Season: Team; Conf; Class; Pos; GP; Tackles; Interceptions; Fumbles
Solo: Ast; Cmb; TfL; Sck; Int; Yds; Avg; TD; PD; FR; Yds; TD; FF
2014: UTSA; CUSA; FR; DE; 8; 5; 9; 14; 2.5; 2.5; 0; 0; 0.0; 0; 0; 0; —; —; 0
2015: UTSA; CUSA; SO; DE; 11; 30; 19; 49; 7.5; 4.0; 0; 0; 0.0; 0; 3; 0; —; —; 2
2016: UTSA; CUSA; JR; DE; 13; 30; 37; 67; 10.0; 6.5; 0; 0; 0.0; 0; 1; 1; —; —; 1
2017: UTSA; CUSA; SR; DE; 11; 30; 25; 55; 17.5; 8.5; 0; 0; 0.0; 0; 4; 1; —; 1; 3
Career: 43; 95; 90; 185; 37.5; 21.5; 0; 0; 0.0; 0; 8; 2; —; 1; 6

==Professional career==

Pre-draft measurables
| Height | Weight | Arm length | Hand span | Wingspan | 40-yard dash | 10-yard split | 20-yard split | 20-yard shuttle | Three-cone drill | Vertical jump | Broad jump | Bench press |
| 6 ft 5+3⁄4 in (1.97 m) | 264 lb (120 kg) | 33+5⁄8 in (0.85 m) | 9+1⁄8 in (0.23 m) | 6 ft 8+5⁄8 in (2.05 m) | 4.58 s | 1.63 s | 2.67 s | 4.41 s | 7.20 s | 33.5 in (0.85 m) | 10 ft 4 in (3.15 m) | 22 reps |
All values from NFL Combine

===New Orleans Saints===
Davenport was drafted by the New Orleans Saints in the first round (14th overall) of the 2018 NFL draft. He was the second defensive end to be selected that year, behind only Bradley Chubb. The pick used to select Davenport was acquired from the Green Bay Packers. On May 10, 2018, Davenport signed his rookie contract with the Saints, worth $13.7 million. On June 11, 2018, it was reported that Davenport injured his thumb and that it would require surgery. In Week 3, against the Atlanta Falcons, Davenport recorded his first career sack in the victory. In Week 8, against the Minnesota Vikings, he recorded a two-sack performance in the victory. He was named to the PFWA All-Rookie Team.

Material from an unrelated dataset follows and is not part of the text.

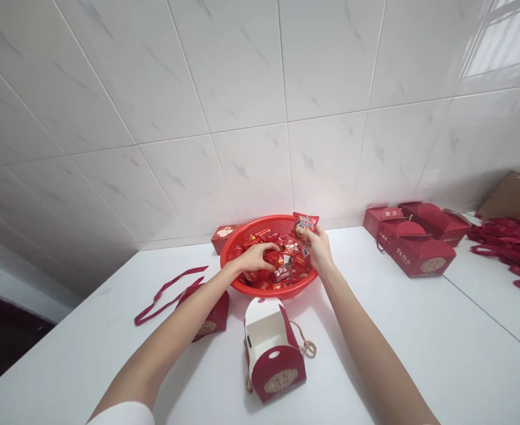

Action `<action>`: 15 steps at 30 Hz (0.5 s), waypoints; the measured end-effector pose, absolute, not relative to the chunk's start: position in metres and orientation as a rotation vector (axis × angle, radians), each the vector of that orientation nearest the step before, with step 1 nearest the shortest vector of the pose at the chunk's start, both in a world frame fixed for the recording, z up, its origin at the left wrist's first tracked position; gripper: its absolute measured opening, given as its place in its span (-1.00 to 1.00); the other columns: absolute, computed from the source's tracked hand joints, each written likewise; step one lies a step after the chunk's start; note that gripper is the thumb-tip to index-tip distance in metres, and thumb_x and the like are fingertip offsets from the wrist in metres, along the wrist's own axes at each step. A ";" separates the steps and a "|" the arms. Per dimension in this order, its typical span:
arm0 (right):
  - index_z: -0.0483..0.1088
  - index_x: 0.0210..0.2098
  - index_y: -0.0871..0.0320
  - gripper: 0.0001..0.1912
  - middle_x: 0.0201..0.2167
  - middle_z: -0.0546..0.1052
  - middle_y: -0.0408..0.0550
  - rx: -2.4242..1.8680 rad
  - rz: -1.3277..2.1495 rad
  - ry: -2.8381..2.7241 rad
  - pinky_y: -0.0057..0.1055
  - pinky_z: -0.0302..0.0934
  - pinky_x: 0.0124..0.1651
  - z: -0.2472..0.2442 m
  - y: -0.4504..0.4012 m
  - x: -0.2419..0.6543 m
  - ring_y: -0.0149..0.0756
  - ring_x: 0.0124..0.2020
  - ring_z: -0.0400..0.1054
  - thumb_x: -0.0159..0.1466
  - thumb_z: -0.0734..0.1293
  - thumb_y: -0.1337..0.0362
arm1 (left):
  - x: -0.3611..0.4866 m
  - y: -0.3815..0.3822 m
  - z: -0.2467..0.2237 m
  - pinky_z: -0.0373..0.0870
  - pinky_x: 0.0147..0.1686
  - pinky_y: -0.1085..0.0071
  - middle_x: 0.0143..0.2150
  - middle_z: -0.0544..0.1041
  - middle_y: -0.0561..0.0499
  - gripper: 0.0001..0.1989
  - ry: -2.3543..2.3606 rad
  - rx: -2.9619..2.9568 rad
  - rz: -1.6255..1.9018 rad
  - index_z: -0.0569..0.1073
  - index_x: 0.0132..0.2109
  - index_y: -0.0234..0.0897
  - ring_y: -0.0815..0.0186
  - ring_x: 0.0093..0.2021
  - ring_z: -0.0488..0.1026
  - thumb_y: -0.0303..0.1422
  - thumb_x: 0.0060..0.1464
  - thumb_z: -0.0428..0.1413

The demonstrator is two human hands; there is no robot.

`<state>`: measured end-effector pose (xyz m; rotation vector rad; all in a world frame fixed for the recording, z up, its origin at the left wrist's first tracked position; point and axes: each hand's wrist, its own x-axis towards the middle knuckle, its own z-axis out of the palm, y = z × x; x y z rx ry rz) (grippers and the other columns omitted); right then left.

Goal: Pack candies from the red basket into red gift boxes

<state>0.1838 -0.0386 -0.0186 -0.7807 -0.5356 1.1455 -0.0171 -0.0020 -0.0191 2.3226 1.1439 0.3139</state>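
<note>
A red plastic basket (268, 291) stands by the tiled wall, filled with small red wrapped packets (283, 273). My left hand (260, 258) is down among the packets, its fingers apart and curved over them. Over the basket's right rim, my right hand (318, 245) pinches a red packet (305, 223) between thumb and fingers. In front of the basket is an open red and white box (279, 370) with rope handles; the part of its inside that shows is white.
A dark red box (215, 316) and a red ribbon (156, 306) lie left of centre. Behind the basket is a small red box (222, 237). Closed red boxes (412, 251), a ribbon pile (514, 242) and a cardboard box (514, 193) are at right.
</note>
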 end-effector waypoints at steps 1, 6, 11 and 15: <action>0.40 -0.38 0.15 -0.69 -0.48 0.57 -0.19 -0.781 1.145 -0.541 -0.35 0.45 -0.24 -0.019 -0.038 0.184 -0.29 -0.36 0.48 -0.15 0.47 0.36 | -0.017 -0.001 -0.020 0.32 0.19 0.26 0.12 0.52 -0.06 -0.42 1.128 2.314 0.370 0.51 0.06 -0.23 0.06 0.16 0.43 -0.26 -0.18 0.34; 0.41 -0.37 0.13 -0.69 -0.46 0.58 -0.19 -0.780 1.154 -0.561 -0.35 0.45 -0.26 -0.022 -0.035 0.185 -0.25 -0.34 0.51 -0.14 0.47 0.35 | -0.019 0.001 -0.020 0.30 0.20 0.25 0.15 0.50 -0.14 -0.55 1.252 2.369 0.382 0.53 0.09 -0.22 0.09 0.18 0.41 -0.16 0.07 0.23; 0.41 -0.38 0.13 -0.71 -0.46 0.58 -0.20 -0.798 1.147 -0.560 -0.37 0.45 -0.30 -0.022 -0.035 0.185 -0.28 -0.36 0.50 -0.14 0.47 0.35 | -0.022 0.005 -0.027 0.41 0.03 0.29 0.01 0.59 -0.15 -0.65 1.547 2.389 0.154 0.53 0.06 -0.28 0.09 0.04 0.52 -0.39 0.13 0.09; 0.39 -0.38 0.13 -0.70 -0.46 0.57 -0.19 -0.801 1.140 -0.573 -0.34 0.47 -0.25 -0.021 -0.037 0.185 -0.26 -0.34 0.51 -0.13 0.46 0.35 | -0.025 0.006 -0.033 0.42 -0.01 0.23 0.04 0.57 -0.24 -0.48 1.579 2.354 -0.053 0.49 0.14 -0.32 -0.06 0.04 0.52 -0.30 0.00 0.22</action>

In a Week 2 matchup against the Los Angeles Rams in 2019, Davenport sacked Jared Goff as the Saints lost 27–9.
In a Week 5 game against the Tampa Bay Buccaneers, Davenport sacked Jameis Winston twice in the 31–24 win.
In week 13 against the Falcons on Thanksgiving Day, Davenport sacked Matt Ryan twice, one of which was a strip sack that was recovered by teammate Vonn Bell, in the 26–18 win. On December 11, 2019, Davenport was placed on injured reserve with a foot injury. He finished the season with 31 tackles, six sacks, and three forced fumbles through 13 starts.

In Week 7 against the Carolina Panthers in 2020, Davenport recorded his first sack of the season on former Saints' teammate Teddy Bridgewater during the 27–24 win. He finished the 2020 season with 1.5 sacks, 21 total tackles (12 solo), and two passes defended.

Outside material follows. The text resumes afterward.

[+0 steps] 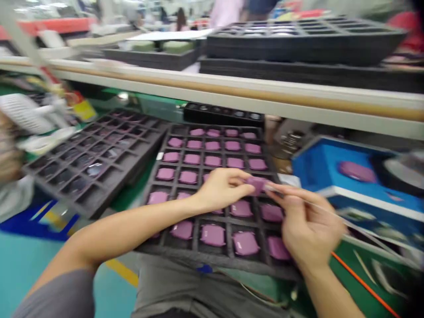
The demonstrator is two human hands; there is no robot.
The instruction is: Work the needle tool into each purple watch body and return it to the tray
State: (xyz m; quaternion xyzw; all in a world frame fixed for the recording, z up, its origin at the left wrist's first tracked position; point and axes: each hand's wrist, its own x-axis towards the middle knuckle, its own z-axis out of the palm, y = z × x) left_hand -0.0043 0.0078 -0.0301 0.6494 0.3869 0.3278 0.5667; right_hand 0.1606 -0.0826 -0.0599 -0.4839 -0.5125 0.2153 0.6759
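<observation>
My left hand (218, 190) pinches a small purple rounded-square casing (256, 184) between thumb and fingers, above a black foam tray (212, 254). My right hand (308, 225) is closed on a slim pale tool, its tip at the casing's right edge. A thin white line (361, 229) trails from this hand to the lower right; whether it is a stick or a cord I cannot tell. More purple casings (212, 234) lie in the tray's compartments below both hands.
On the left sits a second black tray (115, 190) holding dark, shiny pieces. A blue box-like stand (327, 163) with a purple casing (357, 171) on top is at the right. Overhead, a shelf (232, 90) carries stacked black trays (298, 48). An orange rod (364, 282) lies lower right.
</observation>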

The Saints exercised the fifth-year option on Davenport's contract on April 29, 2021. The option guarantees a salary of $9.5 million for the 2022 season. He was placed on injured reserve on September 17, 2021, with a shoulder injury. He was activated on October 25. He finished the 2021 season with nine sacks, 39 total tackles (23 solo), three forced fumbles, and one fumble recovery.

On June 15, 2022, Davenport announced he had undergone five total offseason surgeries: two on his shoulder and three on his left hand. One of the hand surgeries was to address a pinkie finger issue that had plagued him since college and involved a partial amputation of the finger. He finished the 2022 season with .5 sacks and 29 total tackles (16 solo).

===Minnesota Vikings===
On March 15, 2023, Davenport signed a one-year, $13 million contract with the Minnesota Vikings. The team has listed Davenport as an outside linebacker. He suffered a high ankle sprain in Week 6 and was placed on injured reserve on October 16. He appeared in four games and had two sacks in the 2023 season.

===Detroit Lions===
On March 13, 2024, Davenport signed a one-year deal with the Detroit Lions. The deal has a maximum value of $10.5 million, and includes a $6.5 million base salary. In a game at the Arizona Cardinals on September 22, Davenport suffered a season-ending triceps injury after three games.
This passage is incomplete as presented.